● **Your assignment**: Retype, word for word, every line from the one holding "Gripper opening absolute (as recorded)" through the one holding "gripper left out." in the entries below, both included, and only those lines.

BEGIN Available data

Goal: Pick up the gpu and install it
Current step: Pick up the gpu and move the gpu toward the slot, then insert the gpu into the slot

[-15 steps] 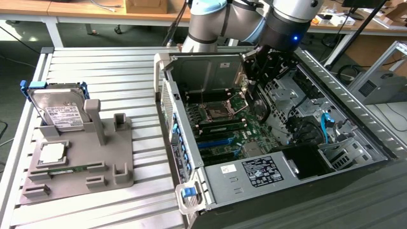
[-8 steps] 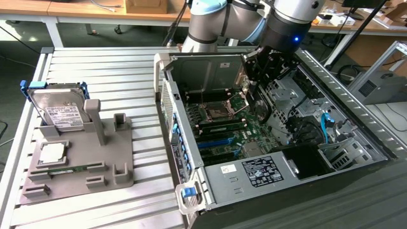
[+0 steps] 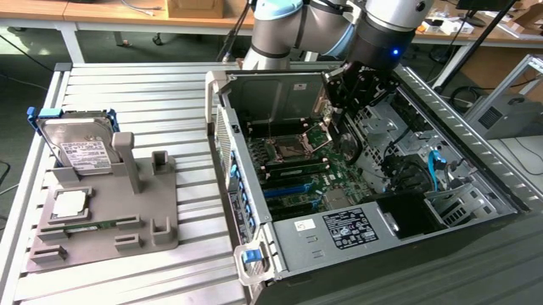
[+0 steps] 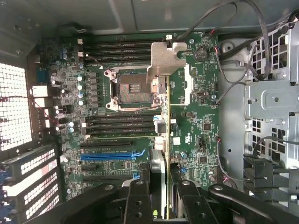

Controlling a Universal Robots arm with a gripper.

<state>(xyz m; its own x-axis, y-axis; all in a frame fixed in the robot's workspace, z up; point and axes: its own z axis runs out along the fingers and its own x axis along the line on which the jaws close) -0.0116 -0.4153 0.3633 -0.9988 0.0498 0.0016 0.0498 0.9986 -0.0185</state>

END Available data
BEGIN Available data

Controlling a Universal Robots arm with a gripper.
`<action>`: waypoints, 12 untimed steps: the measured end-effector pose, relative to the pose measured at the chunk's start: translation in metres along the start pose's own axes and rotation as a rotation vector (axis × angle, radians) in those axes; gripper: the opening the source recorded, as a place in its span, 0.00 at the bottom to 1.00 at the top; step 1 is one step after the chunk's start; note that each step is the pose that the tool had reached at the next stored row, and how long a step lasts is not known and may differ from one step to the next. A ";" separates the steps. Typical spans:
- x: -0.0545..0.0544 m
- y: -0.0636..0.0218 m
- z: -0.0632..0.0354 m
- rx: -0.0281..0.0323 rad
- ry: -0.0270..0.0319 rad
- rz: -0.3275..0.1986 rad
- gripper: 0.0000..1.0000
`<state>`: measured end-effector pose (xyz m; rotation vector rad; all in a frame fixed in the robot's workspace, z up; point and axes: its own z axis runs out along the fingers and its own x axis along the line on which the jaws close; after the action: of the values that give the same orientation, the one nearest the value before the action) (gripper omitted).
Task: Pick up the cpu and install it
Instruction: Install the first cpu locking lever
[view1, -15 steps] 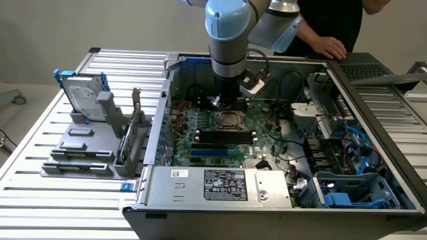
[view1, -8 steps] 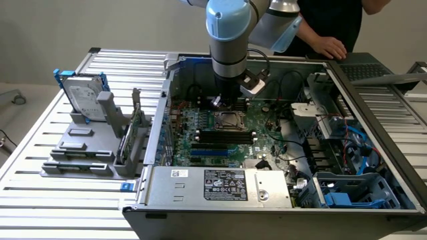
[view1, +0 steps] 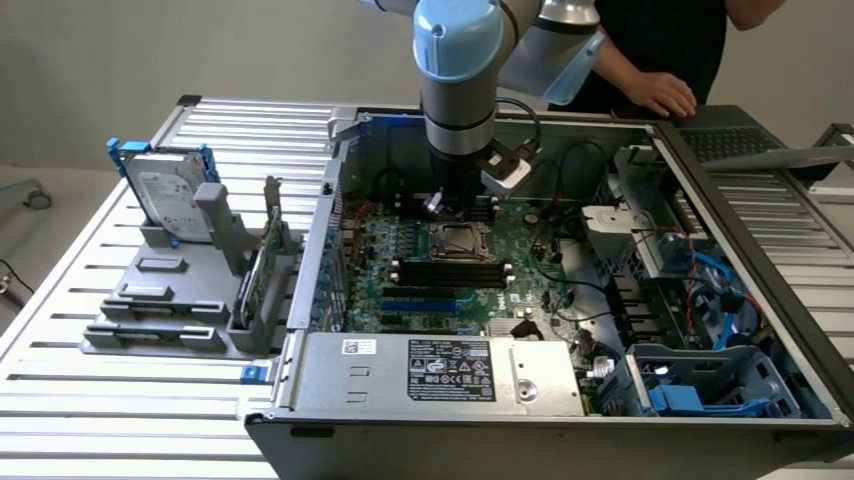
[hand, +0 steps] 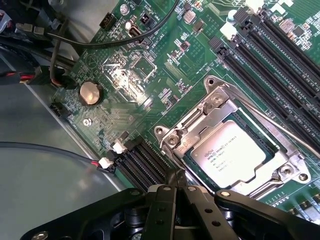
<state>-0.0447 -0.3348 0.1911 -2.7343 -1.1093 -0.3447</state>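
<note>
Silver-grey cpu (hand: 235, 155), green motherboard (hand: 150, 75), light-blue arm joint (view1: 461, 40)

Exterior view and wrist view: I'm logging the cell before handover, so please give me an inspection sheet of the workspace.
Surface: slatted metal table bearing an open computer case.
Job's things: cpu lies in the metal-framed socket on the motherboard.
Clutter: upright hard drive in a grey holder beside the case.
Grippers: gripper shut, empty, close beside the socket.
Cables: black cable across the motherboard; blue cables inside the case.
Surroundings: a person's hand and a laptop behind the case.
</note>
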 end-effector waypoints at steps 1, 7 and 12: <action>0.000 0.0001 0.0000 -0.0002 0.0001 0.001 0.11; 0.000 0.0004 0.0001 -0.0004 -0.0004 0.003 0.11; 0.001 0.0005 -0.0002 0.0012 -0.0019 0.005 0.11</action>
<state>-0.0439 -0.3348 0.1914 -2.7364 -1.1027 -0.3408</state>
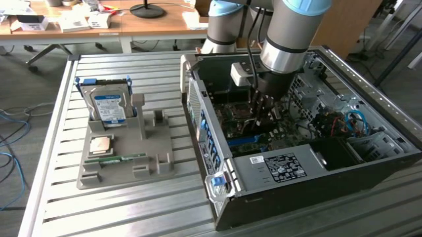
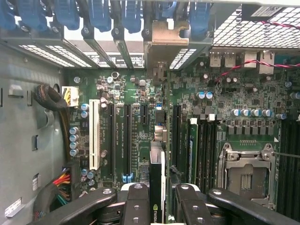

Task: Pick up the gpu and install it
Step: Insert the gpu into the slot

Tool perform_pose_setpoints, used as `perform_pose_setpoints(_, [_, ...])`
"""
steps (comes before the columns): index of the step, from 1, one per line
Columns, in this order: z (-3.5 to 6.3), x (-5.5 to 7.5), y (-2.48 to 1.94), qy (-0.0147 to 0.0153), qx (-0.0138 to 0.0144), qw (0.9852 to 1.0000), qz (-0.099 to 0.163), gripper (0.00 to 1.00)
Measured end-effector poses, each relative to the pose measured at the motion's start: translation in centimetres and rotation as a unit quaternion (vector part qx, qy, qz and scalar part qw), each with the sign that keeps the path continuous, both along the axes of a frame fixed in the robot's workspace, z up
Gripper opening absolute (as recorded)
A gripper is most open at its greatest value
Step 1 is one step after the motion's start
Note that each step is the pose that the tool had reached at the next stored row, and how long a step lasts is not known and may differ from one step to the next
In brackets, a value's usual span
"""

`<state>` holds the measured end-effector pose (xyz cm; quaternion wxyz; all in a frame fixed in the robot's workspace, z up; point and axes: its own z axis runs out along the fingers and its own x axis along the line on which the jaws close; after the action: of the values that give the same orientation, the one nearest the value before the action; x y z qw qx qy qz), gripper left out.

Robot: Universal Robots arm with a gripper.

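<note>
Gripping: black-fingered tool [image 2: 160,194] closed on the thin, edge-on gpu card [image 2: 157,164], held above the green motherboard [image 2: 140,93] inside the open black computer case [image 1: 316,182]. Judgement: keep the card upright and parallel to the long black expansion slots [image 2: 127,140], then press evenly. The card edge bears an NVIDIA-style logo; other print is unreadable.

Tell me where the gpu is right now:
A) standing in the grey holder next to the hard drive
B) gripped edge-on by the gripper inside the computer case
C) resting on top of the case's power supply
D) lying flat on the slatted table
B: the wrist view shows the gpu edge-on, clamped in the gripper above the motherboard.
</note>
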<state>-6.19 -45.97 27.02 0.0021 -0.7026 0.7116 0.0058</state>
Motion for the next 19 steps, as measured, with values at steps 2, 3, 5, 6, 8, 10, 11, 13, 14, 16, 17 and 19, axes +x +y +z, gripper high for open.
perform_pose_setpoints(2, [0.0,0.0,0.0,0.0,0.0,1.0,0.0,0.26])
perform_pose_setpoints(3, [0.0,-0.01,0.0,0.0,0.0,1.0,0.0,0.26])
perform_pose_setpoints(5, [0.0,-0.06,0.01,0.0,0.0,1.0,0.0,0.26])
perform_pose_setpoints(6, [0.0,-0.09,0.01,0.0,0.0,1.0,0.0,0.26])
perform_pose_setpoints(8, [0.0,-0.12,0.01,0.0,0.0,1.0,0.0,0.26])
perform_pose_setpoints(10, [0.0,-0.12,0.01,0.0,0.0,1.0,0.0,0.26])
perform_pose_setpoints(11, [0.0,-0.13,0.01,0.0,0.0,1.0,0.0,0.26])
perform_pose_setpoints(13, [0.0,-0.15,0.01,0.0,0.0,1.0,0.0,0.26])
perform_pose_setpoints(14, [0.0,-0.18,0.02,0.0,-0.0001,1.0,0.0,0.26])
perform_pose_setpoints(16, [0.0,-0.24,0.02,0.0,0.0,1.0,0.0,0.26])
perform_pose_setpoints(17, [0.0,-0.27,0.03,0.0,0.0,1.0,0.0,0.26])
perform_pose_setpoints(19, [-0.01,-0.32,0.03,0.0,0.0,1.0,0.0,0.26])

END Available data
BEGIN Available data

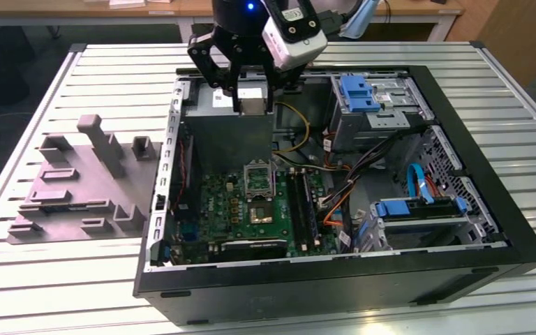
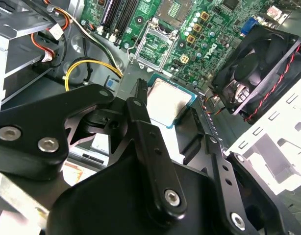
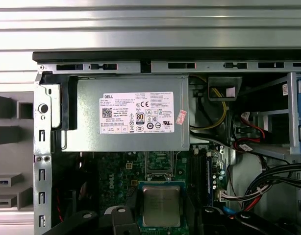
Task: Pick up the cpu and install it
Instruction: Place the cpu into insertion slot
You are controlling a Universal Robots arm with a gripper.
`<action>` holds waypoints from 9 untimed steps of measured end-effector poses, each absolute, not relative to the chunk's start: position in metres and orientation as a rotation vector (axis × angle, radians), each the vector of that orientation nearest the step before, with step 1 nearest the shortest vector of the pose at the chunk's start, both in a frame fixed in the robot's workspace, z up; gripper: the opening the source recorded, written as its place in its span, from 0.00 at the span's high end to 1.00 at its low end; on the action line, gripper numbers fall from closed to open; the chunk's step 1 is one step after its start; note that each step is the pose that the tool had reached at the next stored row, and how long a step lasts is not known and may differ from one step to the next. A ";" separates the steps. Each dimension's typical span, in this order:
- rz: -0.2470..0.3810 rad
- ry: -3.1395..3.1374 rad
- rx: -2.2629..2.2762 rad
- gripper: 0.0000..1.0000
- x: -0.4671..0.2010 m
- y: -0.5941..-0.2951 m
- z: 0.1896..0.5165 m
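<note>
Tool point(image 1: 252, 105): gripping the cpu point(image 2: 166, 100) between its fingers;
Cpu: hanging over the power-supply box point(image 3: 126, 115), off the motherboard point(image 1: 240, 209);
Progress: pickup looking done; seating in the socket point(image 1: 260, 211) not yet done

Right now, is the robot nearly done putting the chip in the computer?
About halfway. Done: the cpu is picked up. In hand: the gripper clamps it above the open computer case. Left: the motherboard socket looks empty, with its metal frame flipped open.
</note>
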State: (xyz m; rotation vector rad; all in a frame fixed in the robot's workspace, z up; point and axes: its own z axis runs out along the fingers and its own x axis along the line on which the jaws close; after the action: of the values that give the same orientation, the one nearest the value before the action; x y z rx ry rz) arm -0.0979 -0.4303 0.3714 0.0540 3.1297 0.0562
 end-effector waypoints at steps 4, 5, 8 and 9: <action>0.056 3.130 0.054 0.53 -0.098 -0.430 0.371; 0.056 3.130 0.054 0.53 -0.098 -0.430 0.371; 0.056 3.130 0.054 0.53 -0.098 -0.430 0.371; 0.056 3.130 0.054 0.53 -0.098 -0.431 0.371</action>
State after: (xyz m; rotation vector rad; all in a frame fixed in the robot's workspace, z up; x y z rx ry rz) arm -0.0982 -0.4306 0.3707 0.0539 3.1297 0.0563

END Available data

● **Problem solution**:
Gripper opening absolute (as recorded)
A gripper is most open at its greatest value
Step 1 is one step after the motion's start
Note that each step is the pose that the tool had reached at the next stored row, and how long a step lasts is not known and may differ from one step to the next
In brackets, a value's usual span
"""

`<state>` holds the measured end-effector pose (xyz cm; quaternion wxyz; all in a frame fixed in the robot's workspace, z up; point and axes: its own z axis runs out along the fingers and its own x axis along the line on which the jaws close; after the action: of the values that give the same orientation, the one nearest the value before the action; x y z qw qx qy qz), gripper left out.

The exercise was worked through completely.